Are you concerned about your weight? If so, it is important to know that your weight is determined by the number of calories you ingest minus the number of calories you burn-period. If you consume 2,500 calories a day but only burn 2,000 through your daily activities and exercise, you will gain weight.

To help figure out how many calories you burn a day, consult with your health care provider, a nutritionist or access one of the many free, online tools such as Nutrition Data's daily needs calculator. Once you have this information, you can use it to help kick-start weight loss, especially if used along with a food journal, which you will read about later.

There are 3,500 calories in one pound of body fat. In order to lose weight, a person must cut calories from his or her daily diet. Cutting 500 calories a day will result in the loss of one pound per week. Never consume less than 1,200 calories a day. Always consult with your doctor before drastically changing your diet.

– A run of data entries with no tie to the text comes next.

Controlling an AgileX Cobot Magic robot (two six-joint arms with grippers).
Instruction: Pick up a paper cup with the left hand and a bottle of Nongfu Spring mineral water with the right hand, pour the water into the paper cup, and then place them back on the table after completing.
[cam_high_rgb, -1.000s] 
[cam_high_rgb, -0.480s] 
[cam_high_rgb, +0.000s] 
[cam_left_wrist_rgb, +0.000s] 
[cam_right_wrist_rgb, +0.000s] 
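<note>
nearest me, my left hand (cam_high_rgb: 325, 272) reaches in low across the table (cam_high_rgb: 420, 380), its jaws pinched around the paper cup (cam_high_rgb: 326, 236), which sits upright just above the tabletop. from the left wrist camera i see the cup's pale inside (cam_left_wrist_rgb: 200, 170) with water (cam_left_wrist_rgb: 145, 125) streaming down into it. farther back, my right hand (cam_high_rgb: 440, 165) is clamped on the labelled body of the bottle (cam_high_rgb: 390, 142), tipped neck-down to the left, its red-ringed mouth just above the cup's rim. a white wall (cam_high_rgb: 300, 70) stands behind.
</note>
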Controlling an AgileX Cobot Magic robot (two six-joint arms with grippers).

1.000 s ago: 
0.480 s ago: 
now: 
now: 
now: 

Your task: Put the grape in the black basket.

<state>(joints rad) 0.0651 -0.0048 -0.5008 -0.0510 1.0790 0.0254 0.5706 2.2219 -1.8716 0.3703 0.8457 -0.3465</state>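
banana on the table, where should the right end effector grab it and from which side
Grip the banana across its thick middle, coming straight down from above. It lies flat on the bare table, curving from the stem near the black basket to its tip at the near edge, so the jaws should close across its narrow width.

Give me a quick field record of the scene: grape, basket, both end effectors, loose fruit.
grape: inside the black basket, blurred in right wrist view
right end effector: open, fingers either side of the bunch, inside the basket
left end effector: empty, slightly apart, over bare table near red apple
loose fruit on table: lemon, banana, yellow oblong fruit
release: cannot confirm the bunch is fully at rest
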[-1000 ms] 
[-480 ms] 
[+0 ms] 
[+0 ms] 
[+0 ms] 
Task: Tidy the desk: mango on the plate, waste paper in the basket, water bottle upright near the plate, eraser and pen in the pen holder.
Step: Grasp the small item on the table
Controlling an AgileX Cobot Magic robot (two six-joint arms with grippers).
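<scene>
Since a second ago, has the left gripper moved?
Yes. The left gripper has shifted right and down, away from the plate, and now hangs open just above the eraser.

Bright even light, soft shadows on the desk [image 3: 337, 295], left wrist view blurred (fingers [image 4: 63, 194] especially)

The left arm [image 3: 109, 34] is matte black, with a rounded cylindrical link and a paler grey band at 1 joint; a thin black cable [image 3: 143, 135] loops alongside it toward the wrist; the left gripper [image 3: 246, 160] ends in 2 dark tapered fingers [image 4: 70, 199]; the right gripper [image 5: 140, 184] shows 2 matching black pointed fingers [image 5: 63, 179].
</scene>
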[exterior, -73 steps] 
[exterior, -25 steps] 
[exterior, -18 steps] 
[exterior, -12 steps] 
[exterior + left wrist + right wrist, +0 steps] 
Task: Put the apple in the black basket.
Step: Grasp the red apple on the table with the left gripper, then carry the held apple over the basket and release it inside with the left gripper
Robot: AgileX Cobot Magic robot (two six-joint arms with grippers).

If you are overweight, you will benefit from even the smallest weight loss. Losing excess body weight can reverse or prevent diabetes, lower blood pressure, cholesterol, and triglyceride levels and improve sleep apnea and other sleep problems.

In addition to becoming mindful of the calories you consume, following the U.S. Dietary Guidelines will ensure that you will be consuming the appropriate amounts of carbohydrates, proteins, vitamins and minerals that help your body work efficiently.

Food products with high levels of nutrients (vitamins and minerals) are not only necessary as part of a healthy diet, they can also help lower the risk of getting diseases such as heart disease or high blood pressure. Focus on including plenty of fruits, vegetables and whole-grain products in your diet.